Signed Lease, Wrong Unit Number
Scenario: You have a signed lease, but then discover that the unit number is incorrect. It’s possible that when the tenant originally signed the lease, they moved into the correct unit, but then moved into a different unit later on and the lease was not updated. You have a few options: 1) Contact the tenant and ask that they come to the office to amend the current lease. You can change the unit number on the lease and have the tenant initial and date next to the changes, and then have a facility representative initial and date next to the changes as well; 2) Complete TSSA form MISC-7, “Rental Agreement for Change in Unit(s)”, and put the signed form in the tenant’s file; or 3) Execute a new lease. Any of these options will work just fine, so choose the one that works best for you. If you are using the TSSA e-Lease, executing a new lease and having the tenant e-sign is probably the safest option.

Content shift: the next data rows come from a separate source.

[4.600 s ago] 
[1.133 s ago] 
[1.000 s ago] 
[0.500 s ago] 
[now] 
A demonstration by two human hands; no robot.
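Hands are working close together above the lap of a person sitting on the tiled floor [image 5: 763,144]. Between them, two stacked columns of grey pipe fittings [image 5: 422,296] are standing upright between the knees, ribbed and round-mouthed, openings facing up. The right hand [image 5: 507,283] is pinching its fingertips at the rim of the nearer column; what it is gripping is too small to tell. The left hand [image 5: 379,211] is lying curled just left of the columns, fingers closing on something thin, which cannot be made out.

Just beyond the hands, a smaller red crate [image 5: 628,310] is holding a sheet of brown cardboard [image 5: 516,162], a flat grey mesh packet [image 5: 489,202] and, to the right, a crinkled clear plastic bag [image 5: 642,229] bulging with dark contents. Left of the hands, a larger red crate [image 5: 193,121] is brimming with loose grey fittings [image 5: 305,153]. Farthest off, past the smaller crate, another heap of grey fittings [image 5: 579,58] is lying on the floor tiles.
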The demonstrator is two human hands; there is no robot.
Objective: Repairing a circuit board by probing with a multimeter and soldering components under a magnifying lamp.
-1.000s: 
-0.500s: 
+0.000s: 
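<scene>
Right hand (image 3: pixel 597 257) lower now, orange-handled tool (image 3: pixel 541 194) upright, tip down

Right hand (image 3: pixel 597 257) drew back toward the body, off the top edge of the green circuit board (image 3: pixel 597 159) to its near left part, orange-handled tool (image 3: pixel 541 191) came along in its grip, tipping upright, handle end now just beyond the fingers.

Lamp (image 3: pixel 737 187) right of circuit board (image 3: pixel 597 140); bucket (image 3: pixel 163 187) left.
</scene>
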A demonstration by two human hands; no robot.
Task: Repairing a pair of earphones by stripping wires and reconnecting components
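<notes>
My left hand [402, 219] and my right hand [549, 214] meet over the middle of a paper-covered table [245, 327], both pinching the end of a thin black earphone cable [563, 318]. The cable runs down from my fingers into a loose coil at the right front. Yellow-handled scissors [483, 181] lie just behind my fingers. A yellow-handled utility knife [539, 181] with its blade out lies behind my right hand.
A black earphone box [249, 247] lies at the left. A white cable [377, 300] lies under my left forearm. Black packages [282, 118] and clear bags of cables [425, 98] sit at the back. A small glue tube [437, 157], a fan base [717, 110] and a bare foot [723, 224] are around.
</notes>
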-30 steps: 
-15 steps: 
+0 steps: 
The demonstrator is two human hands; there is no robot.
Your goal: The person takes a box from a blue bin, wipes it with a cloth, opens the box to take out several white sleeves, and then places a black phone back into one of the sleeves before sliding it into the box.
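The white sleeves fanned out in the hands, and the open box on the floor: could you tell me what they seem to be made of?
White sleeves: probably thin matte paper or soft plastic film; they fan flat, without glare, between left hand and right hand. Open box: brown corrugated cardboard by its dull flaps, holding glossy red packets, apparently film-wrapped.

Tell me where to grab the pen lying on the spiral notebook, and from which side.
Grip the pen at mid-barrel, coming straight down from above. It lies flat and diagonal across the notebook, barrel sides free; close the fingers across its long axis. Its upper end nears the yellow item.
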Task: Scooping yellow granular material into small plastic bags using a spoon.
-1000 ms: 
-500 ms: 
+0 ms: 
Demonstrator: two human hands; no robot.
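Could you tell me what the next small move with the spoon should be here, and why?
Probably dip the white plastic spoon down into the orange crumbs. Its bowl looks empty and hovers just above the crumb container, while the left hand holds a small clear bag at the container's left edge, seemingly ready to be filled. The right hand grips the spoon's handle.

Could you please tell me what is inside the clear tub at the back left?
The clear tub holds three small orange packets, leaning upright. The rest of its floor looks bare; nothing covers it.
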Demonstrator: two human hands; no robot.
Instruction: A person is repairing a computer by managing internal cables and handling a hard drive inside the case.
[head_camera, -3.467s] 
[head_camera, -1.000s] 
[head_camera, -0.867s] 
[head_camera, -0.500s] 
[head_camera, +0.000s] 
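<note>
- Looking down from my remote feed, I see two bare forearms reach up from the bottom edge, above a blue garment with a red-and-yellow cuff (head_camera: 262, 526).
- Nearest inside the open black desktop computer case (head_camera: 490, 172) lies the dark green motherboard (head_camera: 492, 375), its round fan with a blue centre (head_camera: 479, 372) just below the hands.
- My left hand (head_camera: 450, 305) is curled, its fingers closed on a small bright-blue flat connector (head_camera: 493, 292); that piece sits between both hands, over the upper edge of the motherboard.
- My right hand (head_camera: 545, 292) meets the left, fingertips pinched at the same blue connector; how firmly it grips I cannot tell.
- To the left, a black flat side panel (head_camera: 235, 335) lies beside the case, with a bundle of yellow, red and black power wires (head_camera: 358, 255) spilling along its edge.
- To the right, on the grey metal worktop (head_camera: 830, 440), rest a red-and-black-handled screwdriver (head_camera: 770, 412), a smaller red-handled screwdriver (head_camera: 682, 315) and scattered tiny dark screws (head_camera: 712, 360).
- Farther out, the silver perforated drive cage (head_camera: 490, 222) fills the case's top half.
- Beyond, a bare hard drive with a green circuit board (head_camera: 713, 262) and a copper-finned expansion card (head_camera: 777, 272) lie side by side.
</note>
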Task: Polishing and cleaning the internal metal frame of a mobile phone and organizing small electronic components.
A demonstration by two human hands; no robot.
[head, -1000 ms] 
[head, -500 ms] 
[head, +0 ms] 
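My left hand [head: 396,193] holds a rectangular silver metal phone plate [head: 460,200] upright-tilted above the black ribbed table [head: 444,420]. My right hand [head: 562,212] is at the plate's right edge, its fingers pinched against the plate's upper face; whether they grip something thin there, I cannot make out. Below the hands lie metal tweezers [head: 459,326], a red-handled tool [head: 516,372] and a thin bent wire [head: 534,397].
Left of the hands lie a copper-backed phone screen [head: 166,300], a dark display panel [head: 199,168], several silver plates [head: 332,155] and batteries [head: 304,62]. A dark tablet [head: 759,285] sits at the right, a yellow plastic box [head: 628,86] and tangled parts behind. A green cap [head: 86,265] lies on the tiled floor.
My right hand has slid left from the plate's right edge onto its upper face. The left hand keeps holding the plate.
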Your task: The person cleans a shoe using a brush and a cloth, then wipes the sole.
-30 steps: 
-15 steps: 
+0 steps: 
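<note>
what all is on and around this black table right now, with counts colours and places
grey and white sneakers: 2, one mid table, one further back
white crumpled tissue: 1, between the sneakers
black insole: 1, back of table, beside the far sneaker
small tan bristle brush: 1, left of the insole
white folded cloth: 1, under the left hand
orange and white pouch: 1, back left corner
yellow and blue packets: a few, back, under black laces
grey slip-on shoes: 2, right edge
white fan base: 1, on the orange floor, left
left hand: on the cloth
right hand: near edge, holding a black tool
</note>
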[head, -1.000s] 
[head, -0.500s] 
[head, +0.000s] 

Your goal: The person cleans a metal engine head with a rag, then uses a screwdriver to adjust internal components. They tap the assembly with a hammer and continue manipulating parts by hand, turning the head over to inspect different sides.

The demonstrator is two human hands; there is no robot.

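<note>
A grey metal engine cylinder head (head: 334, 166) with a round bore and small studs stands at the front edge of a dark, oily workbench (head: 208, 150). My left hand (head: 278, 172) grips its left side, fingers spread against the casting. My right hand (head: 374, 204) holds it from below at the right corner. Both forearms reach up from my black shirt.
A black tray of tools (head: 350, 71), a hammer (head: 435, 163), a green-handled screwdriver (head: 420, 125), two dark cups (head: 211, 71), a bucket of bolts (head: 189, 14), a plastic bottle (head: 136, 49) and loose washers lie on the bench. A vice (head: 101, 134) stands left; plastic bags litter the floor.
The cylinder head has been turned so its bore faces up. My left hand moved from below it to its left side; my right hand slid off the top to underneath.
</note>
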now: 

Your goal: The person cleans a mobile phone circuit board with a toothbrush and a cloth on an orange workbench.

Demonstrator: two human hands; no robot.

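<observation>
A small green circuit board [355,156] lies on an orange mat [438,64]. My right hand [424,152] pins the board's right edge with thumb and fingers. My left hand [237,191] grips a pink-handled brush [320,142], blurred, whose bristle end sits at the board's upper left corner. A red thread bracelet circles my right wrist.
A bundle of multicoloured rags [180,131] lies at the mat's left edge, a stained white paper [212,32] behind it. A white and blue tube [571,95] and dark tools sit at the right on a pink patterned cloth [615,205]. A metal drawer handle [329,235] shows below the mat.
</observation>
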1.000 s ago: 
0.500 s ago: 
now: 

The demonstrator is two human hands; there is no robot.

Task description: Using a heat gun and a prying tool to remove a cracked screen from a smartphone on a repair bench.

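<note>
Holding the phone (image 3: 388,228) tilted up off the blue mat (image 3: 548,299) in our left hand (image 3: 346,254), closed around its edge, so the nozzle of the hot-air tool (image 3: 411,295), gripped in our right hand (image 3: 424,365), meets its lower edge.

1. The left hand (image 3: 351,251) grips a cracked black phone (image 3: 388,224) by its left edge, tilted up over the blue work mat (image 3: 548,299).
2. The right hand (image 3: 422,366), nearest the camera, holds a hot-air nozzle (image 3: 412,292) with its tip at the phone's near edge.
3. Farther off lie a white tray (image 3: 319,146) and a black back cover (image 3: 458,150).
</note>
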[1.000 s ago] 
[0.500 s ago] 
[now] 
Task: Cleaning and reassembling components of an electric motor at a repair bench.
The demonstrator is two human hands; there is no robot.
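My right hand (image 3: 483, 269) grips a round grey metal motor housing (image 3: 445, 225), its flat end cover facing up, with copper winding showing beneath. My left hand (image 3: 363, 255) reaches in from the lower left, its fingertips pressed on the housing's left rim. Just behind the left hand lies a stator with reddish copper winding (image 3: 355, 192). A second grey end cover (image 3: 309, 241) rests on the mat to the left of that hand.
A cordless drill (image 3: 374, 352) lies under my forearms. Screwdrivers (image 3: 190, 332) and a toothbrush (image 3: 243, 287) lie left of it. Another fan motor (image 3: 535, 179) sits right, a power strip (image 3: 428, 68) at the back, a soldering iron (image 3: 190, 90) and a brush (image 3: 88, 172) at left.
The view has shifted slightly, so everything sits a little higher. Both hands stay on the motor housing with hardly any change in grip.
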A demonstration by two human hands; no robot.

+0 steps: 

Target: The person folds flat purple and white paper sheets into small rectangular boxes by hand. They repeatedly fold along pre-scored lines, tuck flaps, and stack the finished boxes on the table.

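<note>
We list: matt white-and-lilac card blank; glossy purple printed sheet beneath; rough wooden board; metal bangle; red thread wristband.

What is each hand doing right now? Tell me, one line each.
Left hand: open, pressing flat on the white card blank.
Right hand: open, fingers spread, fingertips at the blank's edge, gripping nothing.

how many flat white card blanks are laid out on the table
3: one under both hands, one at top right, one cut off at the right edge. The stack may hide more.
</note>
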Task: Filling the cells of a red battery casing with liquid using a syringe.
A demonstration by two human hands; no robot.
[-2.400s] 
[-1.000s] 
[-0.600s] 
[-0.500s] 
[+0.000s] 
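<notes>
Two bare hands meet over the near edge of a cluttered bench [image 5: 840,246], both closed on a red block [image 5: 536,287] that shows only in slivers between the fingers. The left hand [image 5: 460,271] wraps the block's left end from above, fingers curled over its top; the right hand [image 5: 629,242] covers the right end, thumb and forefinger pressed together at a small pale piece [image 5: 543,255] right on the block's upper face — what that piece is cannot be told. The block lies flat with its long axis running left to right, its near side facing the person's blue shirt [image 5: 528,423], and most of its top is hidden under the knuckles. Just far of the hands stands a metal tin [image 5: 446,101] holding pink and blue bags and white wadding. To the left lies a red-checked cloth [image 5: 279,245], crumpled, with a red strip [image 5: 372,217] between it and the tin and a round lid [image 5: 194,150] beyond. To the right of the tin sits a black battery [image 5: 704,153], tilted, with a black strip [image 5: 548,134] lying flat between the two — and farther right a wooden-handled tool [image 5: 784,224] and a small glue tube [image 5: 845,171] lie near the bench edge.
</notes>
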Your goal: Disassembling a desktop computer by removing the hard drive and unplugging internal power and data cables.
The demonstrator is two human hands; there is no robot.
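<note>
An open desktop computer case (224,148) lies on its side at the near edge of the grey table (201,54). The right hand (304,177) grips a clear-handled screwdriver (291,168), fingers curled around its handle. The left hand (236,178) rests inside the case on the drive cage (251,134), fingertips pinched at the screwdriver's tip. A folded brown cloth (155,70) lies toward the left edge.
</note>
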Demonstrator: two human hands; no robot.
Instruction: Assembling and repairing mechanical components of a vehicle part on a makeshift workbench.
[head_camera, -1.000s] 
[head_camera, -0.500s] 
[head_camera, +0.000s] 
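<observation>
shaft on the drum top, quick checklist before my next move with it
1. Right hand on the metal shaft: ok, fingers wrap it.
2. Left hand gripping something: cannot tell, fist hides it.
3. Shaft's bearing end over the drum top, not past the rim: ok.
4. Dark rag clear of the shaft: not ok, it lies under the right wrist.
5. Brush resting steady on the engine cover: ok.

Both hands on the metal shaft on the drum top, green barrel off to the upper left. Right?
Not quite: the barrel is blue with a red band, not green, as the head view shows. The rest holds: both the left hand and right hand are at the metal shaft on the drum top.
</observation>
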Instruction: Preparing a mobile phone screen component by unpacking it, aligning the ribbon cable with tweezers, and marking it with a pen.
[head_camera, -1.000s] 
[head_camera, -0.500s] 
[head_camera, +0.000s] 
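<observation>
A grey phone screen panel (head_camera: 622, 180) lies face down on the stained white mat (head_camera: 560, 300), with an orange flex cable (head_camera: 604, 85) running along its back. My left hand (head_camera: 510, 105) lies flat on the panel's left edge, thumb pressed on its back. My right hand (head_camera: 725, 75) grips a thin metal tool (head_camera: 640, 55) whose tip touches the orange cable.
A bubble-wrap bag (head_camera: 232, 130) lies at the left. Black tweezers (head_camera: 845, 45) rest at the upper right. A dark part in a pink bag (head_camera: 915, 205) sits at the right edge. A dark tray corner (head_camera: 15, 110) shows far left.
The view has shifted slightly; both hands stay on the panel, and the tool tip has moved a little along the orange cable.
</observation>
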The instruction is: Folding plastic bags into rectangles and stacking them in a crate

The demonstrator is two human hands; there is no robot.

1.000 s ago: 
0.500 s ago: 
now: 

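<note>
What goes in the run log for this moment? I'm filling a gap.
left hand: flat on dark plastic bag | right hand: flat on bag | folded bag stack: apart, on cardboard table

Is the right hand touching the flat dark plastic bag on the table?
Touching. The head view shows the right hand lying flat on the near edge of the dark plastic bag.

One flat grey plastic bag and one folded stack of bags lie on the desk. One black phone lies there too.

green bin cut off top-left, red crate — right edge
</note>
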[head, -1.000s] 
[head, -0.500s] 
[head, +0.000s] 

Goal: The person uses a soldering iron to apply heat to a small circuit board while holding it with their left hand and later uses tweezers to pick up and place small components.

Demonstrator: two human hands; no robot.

Multiple Units on One Lease
Scenario: You notice that there are multiple units listed on a single lease. This can actually work in your favor. If the tenant stops paying on one of the units, but continues to pay on the others, you can deny access to all the units listed on the lease until the balance on the account is paid in full. Sometimes tenants will stop paying on a unit containing items that aren’t of great value but continue to pay on units that they need to access frequently. Because all units are listed on one lease, any amount left unpaid is considered a balance on the account, and until paid in full, access can be denied, and the foreclosure process can begin.

There are endless scenarios that you can face when purchasing a facility that has been run by someone else. The main thing to remember is that there are resources available to you through TSSA.